Prompt
How many lines in the records below include "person"? Answer with the number only.

Entries shown
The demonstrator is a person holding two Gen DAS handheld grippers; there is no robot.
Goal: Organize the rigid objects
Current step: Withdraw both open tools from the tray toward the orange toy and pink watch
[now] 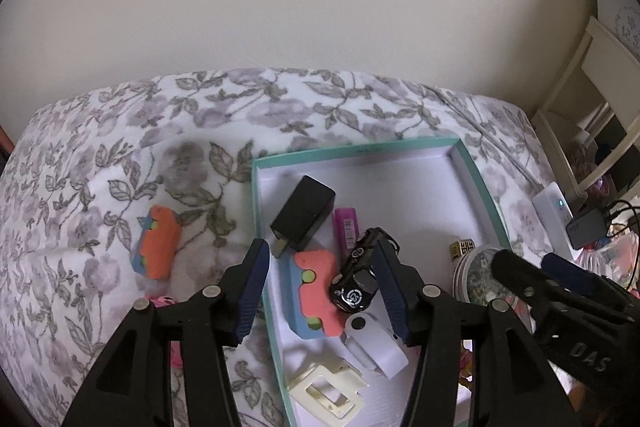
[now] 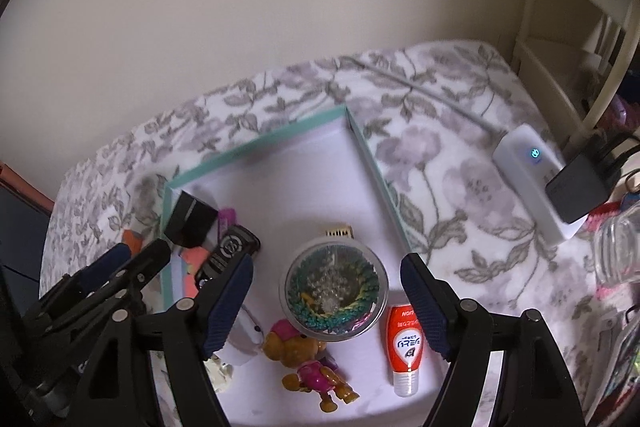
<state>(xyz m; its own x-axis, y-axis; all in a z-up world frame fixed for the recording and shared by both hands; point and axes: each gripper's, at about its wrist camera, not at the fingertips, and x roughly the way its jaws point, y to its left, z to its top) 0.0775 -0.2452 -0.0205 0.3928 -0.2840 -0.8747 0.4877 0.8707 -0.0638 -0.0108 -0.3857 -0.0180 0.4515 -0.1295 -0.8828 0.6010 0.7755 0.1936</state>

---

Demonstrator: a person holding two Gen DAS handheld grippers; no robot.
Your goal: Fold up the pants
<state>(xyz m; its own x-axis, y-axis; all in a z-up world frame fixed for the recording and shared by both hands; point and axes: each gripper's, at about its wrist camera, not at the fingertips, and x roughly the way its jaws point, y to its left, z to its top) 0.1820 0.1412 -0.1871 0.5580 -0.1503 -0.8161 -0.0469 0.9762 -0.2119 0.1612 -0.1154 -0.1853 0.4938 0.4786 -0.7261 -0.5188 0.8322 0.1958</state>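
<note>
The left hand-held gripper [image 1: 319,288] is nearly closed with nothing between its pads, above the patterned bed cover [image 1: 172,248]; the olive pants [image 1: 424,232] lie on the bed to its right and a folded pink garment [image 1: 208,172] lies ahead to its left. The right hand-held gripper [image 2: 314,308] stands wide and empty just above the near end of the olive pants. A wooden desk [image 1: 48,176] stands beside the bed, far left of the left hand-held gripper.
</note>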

Exercise answer
2